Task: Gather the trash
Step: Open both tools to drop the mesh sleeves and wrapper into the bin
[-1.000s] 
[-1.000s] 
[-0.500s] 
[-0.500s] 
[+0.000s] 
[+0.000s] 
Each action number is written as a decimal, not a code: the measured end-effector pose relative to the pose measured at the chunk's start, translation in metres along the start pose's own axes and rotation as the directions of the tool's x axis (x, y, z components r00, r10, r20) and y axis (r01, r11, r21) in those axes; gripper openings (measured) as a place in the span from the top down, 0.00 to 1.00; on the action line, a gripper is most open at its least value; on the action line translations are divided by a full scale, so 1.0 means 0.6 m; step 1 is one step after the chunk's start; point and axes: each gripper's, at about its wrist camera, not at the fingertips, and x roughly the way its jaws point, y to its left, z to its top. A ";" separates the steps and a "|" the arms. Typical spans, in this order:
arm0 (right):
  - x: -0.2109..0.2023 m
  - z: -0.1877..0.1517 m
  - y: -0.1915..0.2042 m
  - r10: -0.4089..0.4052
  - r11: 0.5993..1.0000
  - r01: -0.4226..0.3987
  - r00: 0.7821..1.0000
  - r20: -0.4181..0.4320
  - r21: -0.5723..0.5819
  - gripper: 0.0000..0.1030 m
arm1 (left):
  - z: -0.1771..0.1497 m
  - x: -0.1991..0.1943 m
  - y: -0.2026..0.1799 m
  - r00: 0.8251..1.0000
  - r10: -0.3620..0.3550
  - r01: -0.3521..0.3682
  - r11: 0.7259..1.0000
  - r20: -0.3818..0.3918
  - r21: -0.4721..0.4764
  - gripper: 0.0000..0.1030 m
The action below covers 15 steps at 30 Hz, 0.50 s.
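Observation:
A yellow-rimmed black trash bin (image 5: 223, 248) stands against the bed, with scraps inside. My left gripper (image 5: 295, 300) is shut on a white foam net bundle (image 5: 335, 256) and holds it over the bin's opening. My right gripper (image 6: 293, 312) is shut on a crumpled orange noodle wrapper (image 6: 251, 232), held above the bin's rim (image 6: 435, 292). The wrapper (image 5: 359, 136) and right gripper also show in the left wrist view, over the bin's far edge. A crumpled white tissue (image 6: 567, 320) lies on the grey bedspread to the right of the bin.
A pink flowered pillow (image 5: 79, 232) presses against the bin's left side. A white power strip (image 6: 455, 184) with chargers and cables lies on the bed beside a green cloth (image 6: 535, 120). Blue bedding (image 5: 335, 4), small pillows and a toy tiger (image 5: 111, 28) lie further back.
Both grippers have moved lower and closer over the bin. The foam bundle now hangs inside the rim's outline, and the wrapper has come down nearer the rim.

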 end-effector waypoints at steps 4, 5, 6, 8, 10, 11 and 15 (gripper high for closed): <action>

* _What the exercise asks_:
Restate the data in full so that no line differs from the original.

* _Answer section_:
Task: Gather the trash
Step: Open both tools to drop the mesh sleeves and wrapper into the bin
[-1.000s] 
[-1.000s] 
[-0.500s] 
[-0.500s] 
[+0.000s] 
[+0.000s] 
Each action number is written as a decimal, not a code: the measured end-effector pose relative to the pose measured at the chunk's start, translation in metres along the start pose's own axes and rotation as the directions of the tool's x axis (x, y, z components r00, r10, r20) and y axis (r01, r11, r21) in those axes; gripper openings (measured) as a place in the span from the top down, 0.00 to 1.00; on the action line, a gripper is most open at its least value; on the action line translations are divided by a full scale, so 1.0 means 0.6 m; step 1 is one step after the chunk's start; point and axes: each gripper's, at about its wrist camera, not at the fingertips, and x roughly the way its jaws point, y to its left, z to its top. A ";" separates the steps and a "|" the arms. Typical spans, in this order:
arm0 (right):
  - x: -0.2109..0.2023 m
  - z: -0.1877..0.1517 m
  - y: -0.1915..0.2042 m
  - r10: -0.4089..0.4052
  - r11: 0.5993..1.0000
  - r01: -0.4226..0.3987
  - r00: 0.7821..1.0000
  - r20: -0.4181..0.4320
  - r21: -0.5723..0.5819
  - gripper: 0.0000..0.1030 m
arm1 (left):
  - z: -0.1771..0.1497 m
  - x: -0.1991..0.1943 m
  - y: -0.2026..0.1799 m
  - r00: 0.8251..1.0000
  - r10: -0.3620..0.3550
  - r01: -0.3521..0.3682
  - r11: 0.7259..1.0000
  - r20: -0.3818..0.3918
  - r21: -0.4721..0.4764
  - gripper: 0.0000..0.1030 m
The action below covers 15 steps at 30 Hz, 0.50 s.
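Observation:
A yellow-rimmed black trash bin (image 5: 223, 248) stands against the bed, with scraps inside. My left gripper (image 5: 295, 300) is shut on a white foam net bundle (image 5: 335, 256) and holds it over the bin's opening. My right gripper (image 6: 293, 312) is shut on a crumpled orange noodle wrapper (image 6: 251, 232), held above the bin's rim (image 6: 435, 292). The wrapper (image 5: 359, 136) and right gripper also show in the left wrist view, over the bin's far edge. A crumpled white tissue (image 6: 567, 320) lies on the grey bedspread to the right of the bin.
A pink flowered pillow (image 5: 79, 232) presses against the bin's left side. A white power strip (image 6: 455, 184) with chargers and cables lies on the bed beside a green cloth (image 6: 535, 120). Blue bedding (image 5: 335, 4), small pillows and a toy tiger (image 5: 111, 28) lie further back.
Both grippers have moved lower and closer over the bin. The foam bundle now hangs inside the rim's outline, and the wrapper has come down nearer the rim.
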
 end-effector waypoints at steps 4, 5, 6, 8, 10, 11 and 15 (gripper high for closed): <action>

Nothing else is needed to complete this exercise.